Brachycephalic Dog Breeds Respiratory Problems in Dogs

Brachycephalic dog breeds can be quite a challenge to care for. It doesn't stop most of them from being some of the most popular breeds around, though. Learn what Brachycephalic syndrome is and how you can take care of a breed with this health problem.

Flat-faced dogs, like Boxers, Bulldogs, and Boston Terriers can be cute, but their short noses also cause breathing problems. These brachycephalic dog breeds can suffer from snoring and snorting. These may  seem like harmless ailments, but these common issues of shortnosed dogs mean the dog's airway is partially obstructed, and this can become worse over time if left untreated.

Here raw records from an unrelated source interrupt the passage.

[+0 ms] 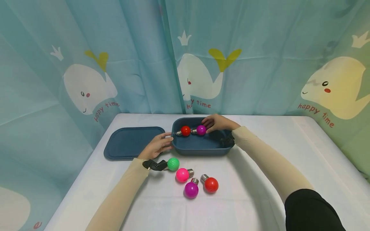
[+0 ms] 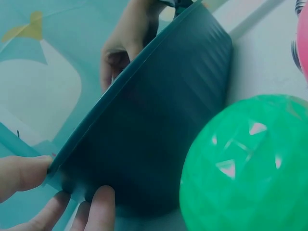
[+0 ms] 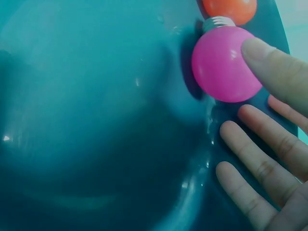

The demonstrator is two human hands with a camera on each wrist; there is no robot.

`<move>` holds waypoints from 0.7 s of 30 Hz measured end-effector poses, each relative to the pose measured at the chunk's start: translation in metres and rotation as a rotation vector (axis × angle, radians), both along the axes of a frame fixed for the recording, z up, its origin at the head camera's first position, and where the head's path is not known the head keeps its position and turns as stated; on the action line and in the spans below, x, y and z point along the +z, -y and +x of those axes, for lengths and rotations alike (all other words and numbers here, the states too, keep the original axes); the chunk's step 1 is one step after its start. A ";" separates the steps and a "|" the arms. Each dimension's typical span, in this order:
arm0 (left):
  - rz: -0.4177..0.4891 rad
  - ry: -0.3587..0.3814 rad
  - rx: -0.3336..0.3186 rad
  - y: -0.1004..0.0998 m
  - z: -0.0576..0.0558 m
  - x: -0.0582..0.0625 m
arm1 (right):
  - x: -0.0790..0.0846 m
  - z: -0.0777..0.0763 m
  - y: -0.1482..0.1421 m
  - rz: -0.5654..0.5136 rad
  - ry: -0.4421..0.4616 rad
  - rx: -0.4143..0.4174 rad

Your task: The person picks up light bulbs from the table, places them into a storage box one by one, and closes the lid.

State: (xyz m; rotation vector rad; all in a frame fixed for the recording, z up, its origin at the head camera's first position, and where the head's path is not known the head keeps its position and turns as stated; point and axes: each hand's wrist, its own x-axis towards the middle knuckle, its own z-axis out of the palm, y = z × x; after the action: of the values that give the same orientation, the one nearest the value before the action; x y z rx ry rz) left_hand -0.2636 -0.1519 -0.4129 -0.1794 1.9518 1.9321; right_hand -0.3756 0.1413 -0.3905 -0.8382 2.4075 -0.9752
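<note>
A dark blue box (image 1: 199,152) holds a red bulb (image 1: 186,130) and a purple bulb (image 1: 201,130), lying in a row near its far left side. My right hand (image 1: 218,123) reaches over the far rim. In the right wrist view its thumb (image 3: 274,70) overlaps the purple bulb's edge, and the other fingers are extended along the box wall, apart from the bulb. With loosely extended fingers, my left hand (image 1: 157,146) touches the box's left end. The left wrist view shows one fingertip (image 2: 36,166) at the rim and others against the outer wall.
In front of the box lie a green bulb (image 1: 173,164), a pink bulb (image 1: 182,175), another purple bulb (image 1: 191,190) and another red bulb (image 1: 211,185). A flat dark blue lid (image 1: 130,142) rests left of the box. A printed curtain (image 1: 150,64) hangs behind the white table (image 1: 245,199).
</note>
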 end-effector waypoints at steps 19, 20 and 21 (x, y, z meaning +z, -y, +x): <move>0.001 0.001 0.002 -0.002 0.000 0.001 | 0.032 0.020 -0.016 -0.010 -0.042 0.011; 0.000 0.002 0.005 -0.003 0.000 0.001 | 0.034 0.021 -0.016 -0.010 -0.055 0.010; 0.001 0.001 0.005 -0.003 0.000 0.001 | 0.036 0.023 -0.017 -0.010 -0.070 0.009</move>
State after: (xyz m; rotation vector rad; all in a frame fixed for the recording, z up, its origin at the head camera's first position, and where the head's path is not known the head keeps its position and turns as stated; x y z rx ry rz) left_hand -0.2638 -0.1493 -0.4120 -0.1851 1.9512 1.9355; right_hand -0.3526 0.1579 -0.3548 -0.9004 2.4571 -0.9697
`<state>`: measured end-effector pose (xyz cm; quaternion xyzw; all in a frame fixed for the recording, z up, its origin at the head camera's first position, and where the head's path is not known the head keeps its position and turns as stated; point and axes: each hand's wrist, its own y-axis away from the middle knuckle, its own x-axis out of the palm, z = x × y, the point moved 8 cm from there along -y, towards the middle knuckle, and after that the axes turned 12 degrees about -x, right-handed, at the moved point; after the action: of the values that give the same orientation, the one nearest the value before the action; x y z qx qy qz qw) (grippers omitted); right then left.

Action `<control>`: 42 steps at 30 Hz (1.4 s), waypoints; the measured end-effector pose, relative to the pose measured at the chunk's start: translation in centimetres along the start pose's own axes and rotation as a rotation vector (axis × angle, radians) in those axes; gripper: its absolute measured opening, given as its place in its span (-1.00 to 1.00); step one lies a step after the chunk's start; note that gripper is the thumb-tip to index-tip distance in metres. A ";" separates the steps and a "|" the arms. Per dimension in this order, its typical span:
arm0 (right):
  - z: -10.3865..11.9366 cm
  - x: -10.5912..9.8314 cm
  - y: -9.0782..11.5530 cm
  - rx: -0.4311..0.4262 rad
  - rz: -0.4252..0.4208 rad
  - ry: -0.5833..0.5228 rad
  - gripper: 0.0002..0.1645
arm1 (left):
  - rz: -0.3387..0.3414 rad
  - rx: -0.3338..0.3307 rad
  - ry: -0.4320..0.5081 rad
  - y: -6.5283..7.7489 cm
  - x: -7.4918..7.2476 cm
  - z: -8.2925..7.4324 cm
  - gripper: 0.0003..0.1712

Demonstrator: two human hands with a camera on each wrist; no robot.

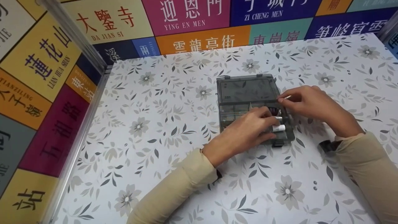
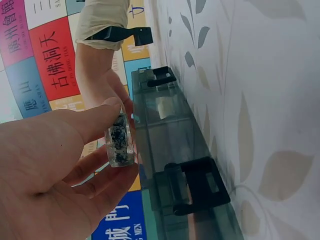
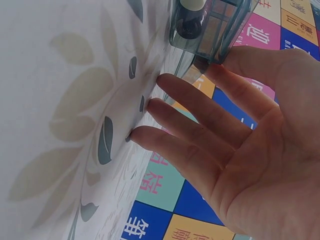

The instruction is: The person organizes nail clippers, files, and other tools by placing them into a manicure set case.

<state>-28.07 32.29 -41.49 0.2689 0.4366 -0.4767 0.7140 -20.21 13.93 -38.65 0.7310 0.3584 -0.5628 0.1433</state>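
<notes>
A smoky, see-through compartment box (image 1: 248,90) lies on the table with its lid folded back. Over its compartments, my left hand (image 1: 248,124) holds a small clear bottle (image 2: 120,142) with dark contents between thumb and fingers. At the box's right side, near the lid hinge, the thumb and index finger of my right hand (image 1: 314,102) pinch the edge; its other fingers (image 3: 190,117) stretch toward the tabletop. A white cylinder (image 1: 279,128) shows by the left fingers. In the right wrist view, a dark item with a pale top (image 3: 191,25) sits in a compartment. My left hand hides part of the compartments.
The table (image 1: 174,140) has a white cover printed with grey flowers and leaves. Colourful panels with Chinese lettering (image 1: 192,18) stand along its back and left sides. Black latches (image 2: 197,185) stick out from the box's front wall.
</notes>
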 end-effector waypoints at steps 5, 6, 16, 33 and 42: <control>0.1 0.0 -0.1 -0.012 -0.003 0.020 -0.61 | -0.010 0.004 -0.015 0.1 0.2 -0.1 -0.67; 0.1 0.0 -0.1 -0.013 -0.002 0.022 -0.60 | -0.010 0.005 -0.014 0.1 0.3 -0.1 -0.66; 0.1 0.0 -0.1 -0.007 -0.002 0.022 -0.57 | 0.026 0.007 -0.014 0.0 1.2 -0.3 -0.62; 0.0 0.2 -0.1 0.007 -0.004 0.000 -0.58 | 0.047 -0.027 -0.007 0.1 1.7 0.0 -0.60; 0.0 0.0 0.0 0.010 -0.019 -0.004 -0.62 | 0.046 -0.024 0.000 0.0 1.9 -0.1 -0.61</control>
<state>-28.07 32.30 -41.50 0.2672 0.4352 -0.4861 0.7092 -19.90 14.65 -40.35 0.7373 0.3481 -0.5549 0.1651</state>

Which Breeds are Brachycephalic?

Brachycephalic means "shortened head" and refers to the short nose and flat face of dogs like Pugs, Shih Tzus, and Chihuahuas. Other brachycephalic breeds include Chow Chows, Pekingese, Lhasa Apso, Bull Mastiffs, and English Toy Spaniels. Because the flat face is so popular, these dogs have been bred for their looks, but many suffer from airway issues as a result. The flat face is the result of a smaller upper jaw, in which the tissues inside are bigger than the jaw can allow. All of the airway issues that can result from this overcrowding are collectively referred to as "brachycephalic airway syndrome."

What is Brachycephalic Airway Syndrome?

All brachycephalic dogs suffer from some form of mild brachycephalic airway syndrome and are also vulnerable to more dangerous conditions that may require surgery. Symptoms of airway obstruction include snoring, snorting, noisy breathing, and tiring or fainting during exercise. Because these conditions become worse over time, and can cause permanent damage, it's important to monitor closely and work with your vet to determine if and when surgery may be needed.

The following are brachycephalic airway syndrome symptoms that can cause serious health concerns.

Elongated soft palate: Almost every brachycephalic dog has an extra-long soft palate (tissue between mouth and nose cavities) which covers the throat more than it should. In many dogs, this may only cause snoring and some difficulties panting in hot weather, but other dogs may need surgery to shorten the palate.

Stenotic Nares: Another common problem is narrowed or collapsed nostrils, which make it hard for dogs to breathe through their noses. This usually leads to a lot of mouth breathing and makes exercise difficult. Sometimes puppies can grow out of this problem, but a surgical procedure may be needed to open up the nostrils.

Tracheal Stenosis: In some dogs the trachea, or wind-pipe, is dangerously narrow. This narrowing makes panting difficult and use of anesthesia very dangerous.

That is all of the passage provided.